Monday, August 18, 2008

Globalization and the Olympics

Kinda neat the intermingling of nationalities on display at the olympics. Also heartening to see the mixing on the US team. Shows that the US is still capable of attracting the best talent and hopefully in integrating it. For example:

  • gymnastics, women. winner looks the all-american texas girl, but was born in moscow. 2nd place from iowa has a chinese coach
  • men's gymnastic team, us captain looks Chinese. and the team also has the first south-asian athlete i've seen outside of cricket at an international event
  • us volleyball head coach is a chinese woman
  • in swimming, less so, from what I see. except that it seems that athletes from around the world (like Zimbabwe) all trained in the US. one black swimmer.
  • the distance runner from kenya

Also, nice public diplomacy (the euphemism for propaganda) for the US. Despite the anti-immigrant sentiments that politicians bandy about.

The related amusingstat is that 70 of the competitors in ping pong are either Chinese or Chinese hua-qiao (of the Chinese diaspora)

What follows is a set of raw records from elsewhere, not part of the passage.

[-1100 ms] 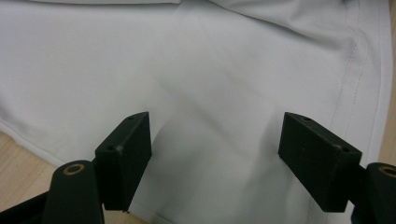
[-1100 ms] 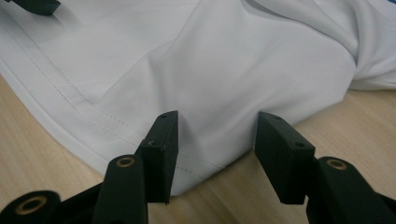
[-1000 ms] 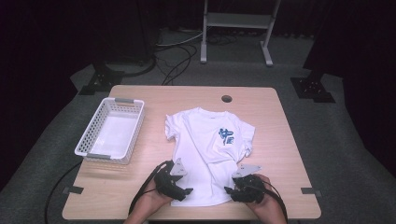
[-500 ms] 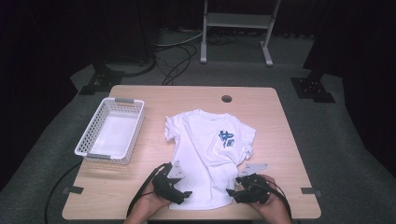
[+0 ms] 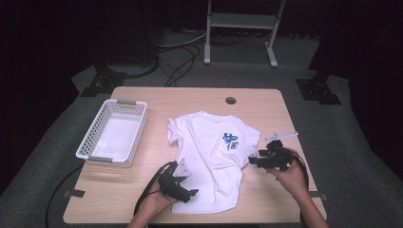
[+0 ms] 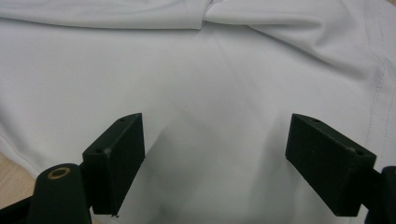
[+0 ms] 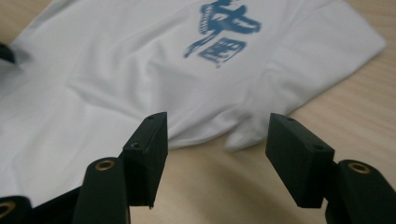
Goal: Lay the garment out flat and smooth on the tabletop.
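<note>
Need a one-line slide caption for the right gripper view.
Open right tool faces the white T-shirt's edge on the wooden table.

Wooden table (image 5: 266, 102) bearing T-shirt (image 5: 209, 156), basket (image 5: 114, 135)

On the table (image 5: 142, 199) there was 1 white T-shirt (image 5: 209, 156), and left of the shirt 1 white basket (image 5: 113, 135). There were 2 grippers: the left gripper (image 5: 191, 192) by the shirt's bottom edge, the right gripper (image 5: 253, 159) at the shirt's right side.
</note>
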`<action>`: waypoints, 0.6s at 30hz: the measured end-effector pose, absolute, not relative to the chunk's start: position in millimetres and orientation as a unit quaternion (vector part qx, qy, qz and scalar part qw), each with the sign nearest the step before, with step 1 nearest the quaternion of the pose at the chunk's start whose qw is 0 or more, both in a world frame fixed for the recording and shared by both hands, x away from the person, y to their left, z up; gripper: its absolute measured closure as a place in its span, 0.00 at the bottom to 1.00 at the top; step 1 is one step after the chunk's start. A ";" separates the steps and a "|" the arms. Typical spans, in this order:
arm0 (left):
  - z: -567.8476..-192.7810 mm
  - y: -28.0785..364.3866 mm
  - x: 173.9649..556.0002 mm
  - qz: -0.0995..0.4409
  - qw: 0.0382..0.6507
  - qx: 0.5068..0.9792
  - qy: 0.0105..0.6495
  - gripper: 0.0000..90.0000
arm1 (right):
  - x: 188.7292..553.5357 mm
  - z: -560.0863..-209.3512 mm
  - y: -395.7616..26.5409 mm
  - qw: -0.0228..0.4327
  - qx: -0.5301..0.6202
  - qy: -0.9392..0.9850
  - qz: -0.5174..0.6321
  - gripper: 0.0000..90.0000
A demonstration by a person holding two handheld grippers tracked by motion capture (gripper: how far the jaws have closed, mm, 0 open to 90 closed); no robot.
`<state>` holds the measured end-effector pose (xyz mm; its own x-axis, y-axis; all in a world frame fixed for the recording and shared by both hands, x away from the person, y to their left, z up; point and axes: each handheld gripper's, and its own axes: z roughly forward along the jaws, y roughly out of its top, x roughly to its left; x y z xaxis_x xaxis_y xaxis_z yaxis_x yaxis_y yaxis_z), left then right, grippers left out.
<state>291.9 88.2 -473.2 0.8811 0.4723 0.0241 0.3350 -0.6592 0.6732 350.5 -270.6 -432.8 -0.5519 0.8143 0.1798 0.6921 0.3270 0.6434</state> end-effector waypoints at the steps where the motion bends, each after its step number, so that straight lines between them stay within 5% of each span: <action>1: -474.1 87.7 292.0 0.098 0.346 0.907 0.221 0.21 | 358.6 -433.2 -274.4 0.089 0.473 0.806 0.345 0.43; 18: -477.4 88.6 290.2 0.099 0.361 0.899 0.227 0.20 | 446.2 -460.1 -294.4 0.070 0.567 0.760 0.309 0.63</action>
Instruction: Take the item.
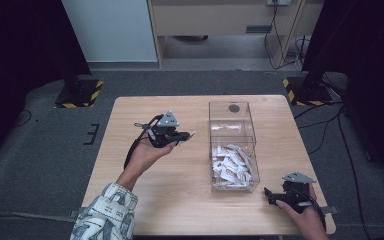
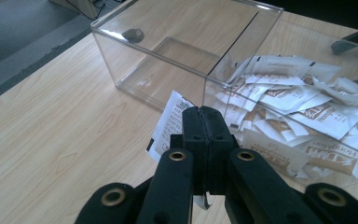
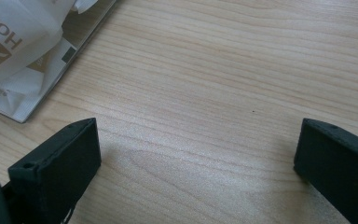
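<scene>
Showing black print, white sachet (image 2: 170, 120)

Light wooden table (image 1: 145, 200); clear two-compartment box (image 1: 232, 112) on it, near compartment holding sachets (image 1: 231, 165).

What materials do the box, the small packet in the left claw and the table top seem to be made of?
Box: clear, glossy hard plastic, probably acrylic; the wood shows through its walls.
Packet: thin white paper or foil film, printed and creased; I cannot tell which.
Table top: pale wood or wood-look laminate, matte, with straight grain lines.
</scene>
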### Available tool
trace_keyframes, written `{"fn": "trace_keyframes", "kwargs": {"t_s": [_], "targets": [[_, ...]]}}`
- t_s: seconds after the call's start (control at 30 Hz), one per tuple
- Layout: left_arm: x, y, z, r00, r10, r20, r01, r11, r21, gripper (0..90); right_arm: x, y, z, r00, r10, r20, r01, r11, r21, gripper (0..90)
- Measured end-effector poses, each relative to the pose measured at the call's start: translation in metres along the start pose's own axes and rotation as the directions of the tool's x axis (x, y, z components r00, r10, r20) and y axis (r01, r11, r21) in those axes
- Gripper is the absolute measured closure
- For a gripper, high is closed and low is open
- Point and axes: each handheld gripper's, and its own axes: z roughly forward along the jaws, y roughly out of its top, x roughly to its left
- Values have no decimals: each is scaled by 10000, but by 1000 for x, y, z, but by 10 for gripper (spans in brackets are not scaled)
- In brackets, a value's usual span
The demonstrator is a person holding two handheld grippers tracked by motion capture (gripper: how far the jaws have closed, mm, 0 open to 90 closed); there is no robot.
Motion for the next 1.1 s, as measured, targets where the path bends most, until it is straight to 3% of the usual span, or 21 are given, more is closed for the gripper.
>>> {"fn": "trace_keyframes", "kwargs": {"t_s": [0.67, 1.1], "targets": [[23, -23, -9, 9986, -358, -397, 369, 9989, 272, 891, 0, 0, 0, 10000, -23, 1, 23, 10000, -7, 8], [36, -36, -6, 9964, -540, -655, 569, 9974, 440, 892, 0, 0, 0, 10000, -2, 1, 2, 10000, -1, 7]]}}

Though probably the Brazilians play volleyball for Georgia is a bit much, if it is true that they've only spent 2 days in Georgia before hand.


hcduvall said...

You should see the US and fencing teams. They most successfully break the perceptions of race (and class) I think. I don't think Nastia Liukin looks much like a Texas girl actually, but I suppose the point is that all-american can mean anyone.

Perhaps I'm caught up in a sentimental mood watching mostly happy athletes competing, but I think public diplomacy is a far cry from propaganda. And not really relevant, or at best incidental, since these folks are chosen for their teams by competition, even if some of those rules are fudgy.

HoBs said...

agreed. i shouldn't have called it propaganda. I am also quite sentimental watching the olympics this time.

but always amused that the state department's department of public diplomacy, really is basically a department of propaganda.

hcduvall said...

I'm mildly shocked at my own sentimentality right now, of the reforming cynic sort. The most heartwarming bit was watching some of the women's gymnastics and thinking "Gosh, they actually look happy this time around."

You weren't too far off actually, if you included the Chinese athletic program. Everyone I know cheered uniformly for whoever was competing, (well, we pulled for the US, but in an admiring way for all the athletes) for what that's worth, but I wonder about the Chinese propaganda calculus that promotes getting a gold so highly that it creates stories like the one "Now she gets to see her parents for the first time in 8 years" sort. I think it's a little sad that for their goals, they made the right choice, insofar as they want to retain medal count as a rubric for judging national development.